### What is expected
Check every line below, and copy those that include "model".
--- START ---
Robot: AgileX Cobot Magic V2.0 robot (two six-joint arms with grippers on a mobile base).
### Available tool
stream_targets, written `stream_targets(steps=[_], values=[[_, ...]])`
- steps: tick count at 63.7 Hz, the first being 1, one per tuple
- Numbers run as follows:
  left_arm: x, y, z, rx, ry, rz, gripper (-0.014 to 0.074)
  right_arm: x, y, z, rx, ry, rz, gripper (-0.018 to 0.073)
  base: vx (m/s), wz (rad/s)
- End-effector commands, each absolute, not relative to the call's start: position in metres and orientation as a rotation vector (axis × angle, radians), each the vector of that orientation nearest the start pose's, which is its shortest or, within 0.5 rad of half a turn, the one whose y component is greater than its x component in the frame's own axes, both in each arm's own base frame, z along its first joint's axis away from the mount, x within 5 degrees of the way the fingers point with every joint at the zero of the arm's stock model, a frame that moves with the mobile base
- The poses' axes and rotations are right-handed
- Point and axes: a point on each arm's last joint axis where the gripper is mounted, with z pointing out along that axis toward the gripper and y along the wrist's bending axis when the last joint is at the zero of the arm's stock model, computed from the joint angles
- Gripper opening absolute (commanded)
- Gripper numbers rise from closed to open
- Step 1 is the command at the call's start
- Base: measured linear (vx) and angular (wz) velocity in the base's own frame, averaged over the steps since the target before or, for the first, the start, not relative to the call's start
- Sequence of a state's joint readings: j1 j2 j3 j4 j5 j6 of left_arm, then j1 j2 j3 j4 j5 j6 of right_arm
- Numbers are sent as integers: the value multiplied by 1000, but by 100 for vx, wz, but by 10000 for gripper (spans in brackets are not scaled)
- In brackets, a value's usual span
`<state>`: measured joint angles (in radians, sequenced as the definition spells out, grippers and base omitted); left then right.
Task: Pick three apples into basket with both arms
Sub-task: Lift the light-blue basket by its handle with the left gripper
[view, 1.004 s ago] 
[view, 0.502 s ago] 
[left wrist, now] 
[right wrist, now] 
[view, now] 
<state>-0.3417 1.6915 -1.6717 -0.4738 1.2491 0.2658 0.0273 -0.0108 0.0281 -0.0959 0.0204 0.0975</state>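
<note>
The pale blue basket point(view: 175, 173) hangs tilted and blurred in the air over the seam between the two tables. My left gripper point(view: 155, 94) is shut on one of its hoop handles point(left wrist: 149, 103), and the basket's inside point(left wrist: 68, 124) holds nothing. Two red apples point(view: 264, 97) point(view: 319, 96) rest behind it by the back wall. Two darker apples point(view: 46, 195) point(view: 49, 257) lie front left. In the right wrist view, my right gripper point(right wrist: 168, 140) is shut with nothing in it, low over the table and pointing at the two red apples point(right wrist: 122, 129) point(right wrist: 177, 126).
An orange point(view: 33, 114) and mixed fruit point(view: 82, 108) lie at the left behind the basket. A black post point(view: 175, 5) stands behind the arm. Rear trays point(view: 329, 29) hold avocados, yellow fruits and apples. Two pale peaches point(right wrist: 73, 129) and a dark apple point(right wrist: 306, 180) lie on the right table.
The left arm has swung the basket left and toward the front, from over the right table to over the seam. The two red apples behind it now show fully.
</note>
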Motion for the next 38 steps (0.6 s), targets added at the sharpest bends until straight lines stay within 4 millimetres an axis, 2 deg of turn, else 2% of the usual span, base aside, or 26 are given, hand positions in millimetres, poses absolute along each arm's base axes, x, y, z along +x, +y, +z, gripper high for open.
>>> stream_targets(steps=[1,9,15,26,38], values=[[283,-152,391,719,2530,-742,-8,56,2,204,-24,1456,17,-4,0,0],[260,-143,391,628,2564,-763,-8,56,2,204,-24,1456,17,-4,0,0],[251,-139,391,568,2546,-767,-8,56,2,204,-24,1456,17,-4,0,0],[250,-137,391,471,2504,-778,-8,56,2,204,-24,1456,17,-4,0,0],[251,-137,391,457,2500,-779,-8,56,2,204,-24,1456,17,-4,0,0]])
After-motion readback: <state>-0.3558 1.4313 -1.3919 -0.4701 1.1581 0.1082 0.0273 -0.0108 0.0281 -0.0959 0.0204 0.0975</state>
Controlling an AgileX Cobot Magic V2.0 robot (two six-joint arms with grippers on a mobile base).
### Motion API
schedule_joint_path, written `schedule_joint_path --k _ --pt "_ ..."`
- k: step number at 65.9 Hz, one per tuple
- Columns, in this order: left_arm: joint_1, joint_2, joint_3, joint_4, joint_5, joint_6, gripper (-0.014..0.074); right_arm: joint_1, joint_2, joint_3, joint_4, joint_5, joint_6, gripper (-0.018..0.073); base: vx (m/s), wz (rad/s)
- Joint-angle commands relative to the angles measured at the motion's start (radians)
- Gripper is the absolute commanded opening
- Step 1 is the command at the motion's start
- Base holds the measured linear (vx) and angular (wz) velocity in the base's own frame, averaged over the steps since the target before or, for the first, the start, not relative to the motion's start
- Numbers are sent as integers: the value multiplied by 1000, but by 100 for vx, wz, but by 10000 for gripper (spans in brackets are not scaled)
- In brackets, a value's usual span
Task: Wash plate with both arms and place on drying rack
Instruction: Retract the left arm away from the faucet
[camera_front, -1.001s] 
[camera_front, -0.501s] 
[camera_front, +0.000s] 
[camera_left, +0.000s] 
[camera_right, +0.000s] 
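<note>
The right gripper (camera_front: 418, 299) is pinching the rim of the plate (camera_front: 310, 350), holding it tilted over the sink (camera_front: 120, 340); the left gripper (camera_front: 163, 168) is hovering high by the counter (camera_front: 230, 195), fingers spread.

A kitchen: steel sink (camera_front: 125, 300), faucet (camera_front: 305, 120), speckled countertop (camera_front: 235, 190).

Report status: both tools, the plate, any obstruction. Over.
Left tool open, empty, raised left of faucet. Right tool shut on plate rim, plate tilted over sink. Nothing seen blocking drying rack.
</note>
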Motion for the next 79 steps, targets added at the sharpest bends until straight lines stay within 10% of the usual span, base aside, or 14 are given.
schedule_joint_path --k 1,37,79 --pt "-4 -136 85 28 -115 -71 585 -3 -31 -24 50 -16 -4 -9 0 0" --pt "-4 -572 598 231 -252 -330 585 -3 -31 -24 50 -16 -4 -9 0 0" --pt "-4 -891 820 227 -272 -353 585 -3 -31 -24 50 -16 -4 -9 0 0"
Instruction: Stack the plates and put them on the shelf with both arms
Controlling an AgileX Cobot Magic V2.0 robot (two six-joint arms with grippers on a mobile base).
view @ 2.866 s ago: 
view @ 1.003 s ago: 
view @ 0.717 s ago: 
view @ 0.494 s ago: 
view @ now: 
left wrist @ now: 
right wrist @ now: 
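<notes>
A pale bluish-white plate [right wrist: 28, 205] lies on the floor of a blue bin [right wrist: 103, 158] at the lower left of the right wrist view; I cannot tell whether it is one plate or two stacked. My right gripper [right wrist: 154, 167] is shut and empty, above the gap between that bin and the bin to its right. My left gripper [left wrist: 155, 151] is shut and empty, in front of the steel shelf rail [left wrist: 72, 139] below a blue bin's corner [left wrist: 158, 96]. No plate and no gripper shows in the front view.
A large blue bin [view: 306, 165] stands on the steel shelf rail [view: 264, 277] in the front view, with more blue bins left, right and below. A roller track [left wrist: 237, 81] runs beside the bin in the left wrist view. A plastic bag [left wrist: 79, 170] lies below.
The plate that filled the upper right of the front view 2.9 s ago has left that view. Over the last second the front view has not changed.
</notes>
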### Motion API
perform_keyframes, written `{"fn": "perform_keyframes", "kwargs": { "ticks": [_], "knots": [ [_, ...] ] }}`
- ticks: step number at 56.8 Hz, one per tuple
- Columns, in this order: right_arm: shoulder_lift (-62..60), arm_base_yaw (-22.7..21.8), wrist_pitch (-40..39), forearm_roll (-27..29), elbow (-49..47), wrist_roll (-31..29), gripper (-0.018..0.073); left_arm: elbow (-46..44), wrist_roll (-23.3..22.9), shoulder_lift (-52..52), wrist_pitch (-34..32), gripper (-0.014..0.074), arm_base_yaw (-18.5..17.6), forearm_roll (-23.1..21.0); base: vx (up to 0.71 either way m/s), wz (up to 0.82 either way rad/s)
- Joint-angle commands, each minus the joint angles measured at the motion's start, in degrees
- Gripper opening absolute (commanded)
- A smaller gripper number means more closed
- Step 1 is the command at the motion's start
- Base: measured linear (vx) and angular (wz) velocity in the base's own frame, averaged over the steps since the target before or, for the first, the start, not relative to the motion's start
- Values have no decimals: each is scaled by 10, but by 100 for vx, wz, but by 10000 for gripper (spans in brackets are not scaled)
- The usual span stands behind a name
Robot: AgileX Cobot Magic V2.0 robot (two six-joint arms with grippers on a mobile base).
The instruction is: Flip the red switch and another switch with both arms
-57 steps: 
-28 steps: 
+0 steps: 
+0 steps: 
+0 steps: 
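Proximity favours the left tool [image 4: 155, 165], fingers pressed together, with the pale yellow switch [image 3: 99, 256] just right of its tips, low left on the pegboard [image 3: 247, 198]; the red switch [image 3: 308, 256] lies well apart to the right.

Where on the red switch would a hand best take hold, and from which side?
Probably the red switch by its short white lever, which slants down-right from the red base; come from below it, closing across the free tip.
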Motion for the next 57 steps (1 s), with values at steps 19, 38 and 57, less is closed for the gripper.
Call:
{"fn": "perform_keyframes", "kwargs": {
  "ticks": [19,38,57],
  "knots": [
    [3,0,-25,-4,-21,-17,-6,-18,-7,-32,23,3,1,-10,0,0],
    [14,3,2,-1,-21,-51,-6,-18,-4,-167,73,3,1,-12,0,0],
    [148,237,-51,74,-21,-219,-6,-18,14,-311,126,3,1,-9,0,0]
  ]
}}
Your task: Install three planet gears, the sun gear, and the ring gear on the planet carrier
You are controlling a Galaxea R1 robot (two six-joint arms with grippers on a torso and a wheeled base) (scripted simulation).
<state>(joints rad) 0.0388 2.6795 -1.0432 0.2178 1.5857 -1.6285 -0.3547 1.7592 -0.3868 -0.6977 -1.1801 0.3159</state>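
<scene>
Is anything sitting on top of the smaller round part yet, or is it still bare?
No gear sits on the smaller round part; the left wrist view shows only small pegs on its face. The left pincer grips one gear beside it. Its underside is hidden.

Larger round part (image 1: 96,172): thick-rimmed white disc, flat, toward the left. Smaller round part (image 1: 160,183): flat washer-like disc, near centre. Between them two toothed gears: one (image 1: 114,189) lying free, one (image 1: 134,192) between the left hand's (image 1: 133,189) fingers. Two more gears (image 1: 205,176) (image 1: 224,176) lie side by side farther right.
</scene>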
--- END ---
### Finished exercise
- End-effector commands, each absolute, not relative to the call's start: position in metres and orientation as a rotation vector (axis × angle, radians), each the vector of that orientation nearest the start pose's, which is its shortest or, within 0.5 rad of half a turn, the one whose y component is greater than its x component in the frame's own axes, both in each arm's own base frame, z along its first joint's axis away from the mount, x within 5 degrees of the way the fingers point with every joint at the zero of the arm's stock model, a frame that moves with the mobile base
- Point and axes: a point on each arm's last joint axis where the gripper is mounted, with z pointing out along that axis toward the gripper and y along the wrist's bending axis when the last joint is at the zero of the arm's stock model, computed from the joint angles

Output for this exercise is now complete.